◆ Your assignment: Omit all pictures. Print the remaining lines exactly, from the start of the data through the line containing "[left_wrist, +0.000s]".

◆ Supplied data:
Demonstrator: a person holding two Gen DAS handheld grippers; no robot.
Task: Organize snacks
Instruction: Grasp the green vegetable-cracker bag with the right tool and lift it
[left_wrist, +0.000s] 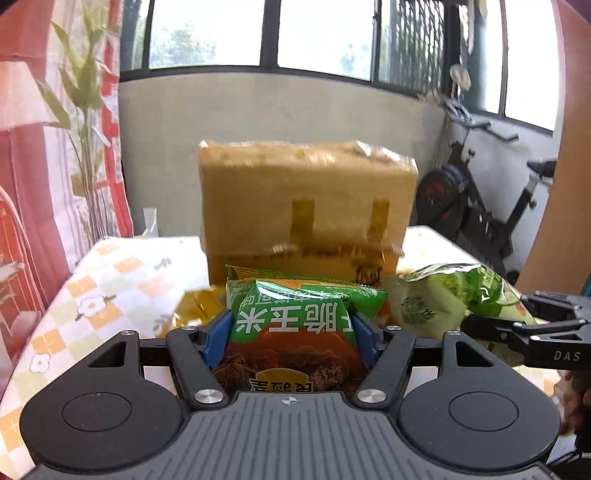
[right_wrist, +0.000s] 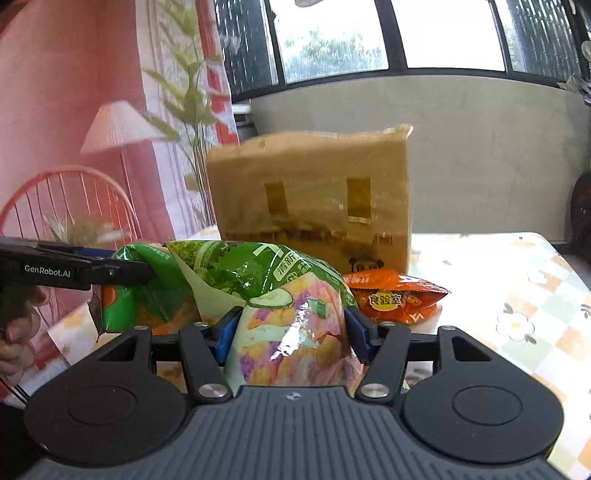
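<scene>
Both tongs grip snacks above the checked floral tabletop (left_wrist: 110, 295): the left tongs (left_wrist: 291, 332) pinch a green-and-brown crinkly corn snack packet (left_wrist: 295, 325), the right tongs (right_wrist: 291, 332) a green-and-pastel glossy crisp bag (right_wrist: 291, 325). Lift each well clear of the tall taped brown cardboard box (left_wrist: 306, 206) rim before releasing; squeeze gently.

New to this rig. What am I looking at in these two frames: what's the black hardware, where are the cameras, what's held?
No robot arm: a person holds two handheld grippers, each with a fisheye camera looking along its fingers. In the left wrist view, the left gripper is shut on a green corn snack bag. In the right wrist view, the right gripper is shut on a green vegetable chip bag. Behind stand a taped cardboard box and an orange snack bag on the checked tablecloth.
</scene>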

◆ Answer box:
Demonstrator: a person holding two Gen DAS handheld grippers; no robot.
Task: Organize snacks
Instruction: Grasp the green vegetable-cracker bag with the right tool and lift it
[left_wrist, +0.000s] 

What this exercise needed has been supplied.